(Material supplied Opens)

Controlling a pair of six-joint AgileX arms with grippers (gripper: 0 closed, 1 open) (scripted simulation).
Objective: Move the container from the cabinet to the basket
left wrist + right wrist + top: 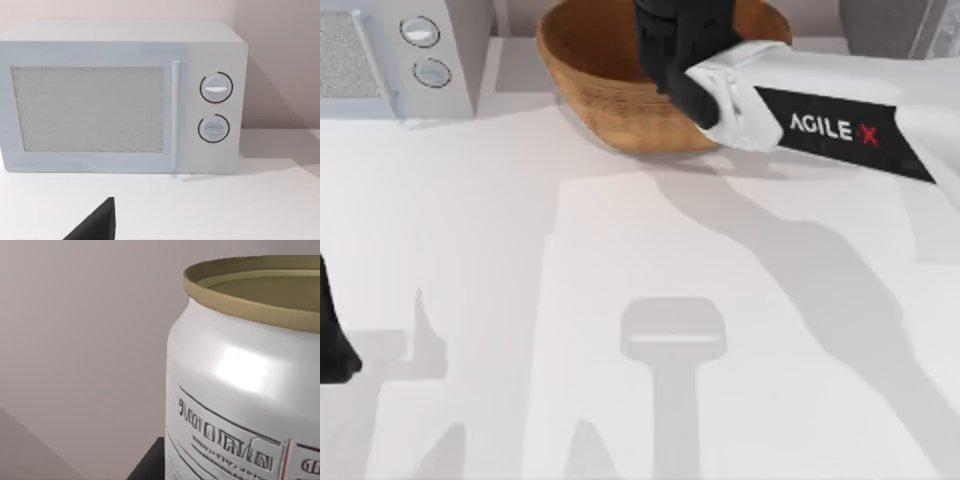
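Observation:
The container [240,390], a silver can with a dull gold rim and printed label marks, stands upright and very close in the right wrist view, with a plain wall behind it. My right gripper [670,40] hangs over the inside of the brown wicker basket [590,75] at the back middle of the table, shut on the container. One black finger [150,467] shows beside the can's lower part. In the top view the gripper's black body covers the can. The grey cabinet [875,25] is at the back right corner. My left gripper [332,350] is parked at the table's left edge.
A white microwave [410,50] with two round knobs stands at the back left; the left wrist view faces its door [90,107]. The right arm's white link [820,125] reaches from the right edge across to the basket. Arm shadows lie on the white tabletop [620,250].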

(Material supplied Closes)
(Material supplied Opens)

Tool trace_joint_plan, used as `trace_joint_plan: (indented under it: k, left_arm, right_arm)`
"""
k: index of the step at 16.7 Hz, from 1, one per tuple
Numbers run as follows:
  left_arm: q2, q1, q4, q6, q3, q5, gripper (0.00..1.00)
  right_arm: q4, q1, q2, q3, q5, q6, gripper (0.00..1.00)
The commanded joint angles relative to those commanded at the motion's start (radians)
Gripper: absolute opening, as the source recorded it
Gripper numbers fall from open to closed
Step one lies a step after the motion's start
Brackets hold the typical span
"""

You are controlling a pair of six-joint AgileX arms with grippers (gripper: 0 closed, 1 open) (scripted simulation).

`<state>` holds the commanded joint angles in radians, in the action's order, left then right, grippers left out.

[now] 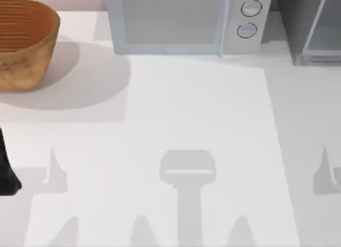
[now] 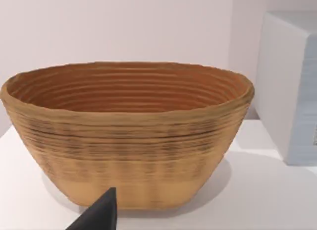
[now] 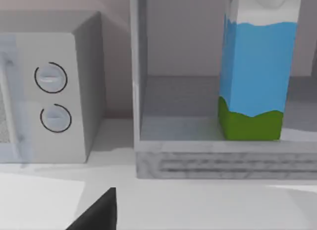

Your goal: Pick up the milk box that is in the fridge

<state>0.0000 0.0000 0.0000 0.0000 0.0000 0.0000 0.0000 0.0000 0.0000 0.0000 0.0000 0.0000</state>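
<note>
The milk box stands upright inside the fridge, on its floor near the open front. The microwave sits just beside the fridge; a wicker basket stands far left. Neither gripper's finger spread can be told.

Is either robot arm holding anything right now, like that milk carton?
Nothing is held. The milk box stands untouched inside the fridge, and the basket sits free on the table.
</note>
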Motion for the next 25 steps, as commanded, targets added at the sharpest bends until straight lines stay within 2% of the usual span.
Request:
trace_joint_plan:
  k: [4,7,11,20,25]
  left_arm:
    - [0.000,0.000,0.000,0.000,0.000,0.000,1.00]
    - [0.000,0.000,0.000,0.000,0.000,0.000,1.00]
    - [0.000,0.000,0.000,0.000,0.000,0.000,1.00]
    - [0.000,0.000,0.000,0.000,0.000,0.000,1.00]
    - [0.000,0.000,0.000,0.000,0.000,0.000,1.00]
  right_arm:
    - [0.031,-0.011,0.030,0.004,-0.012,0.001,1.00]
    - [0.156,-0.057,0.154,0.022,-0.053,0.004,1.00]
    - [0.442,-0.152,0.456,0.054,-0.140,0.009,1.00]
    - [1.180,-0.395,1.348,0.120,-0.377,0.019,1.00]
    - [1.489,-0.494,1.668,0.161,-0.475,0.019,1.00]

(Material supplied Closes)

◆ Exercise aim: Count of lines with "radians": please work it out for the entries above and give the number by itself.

◆ Output below: 2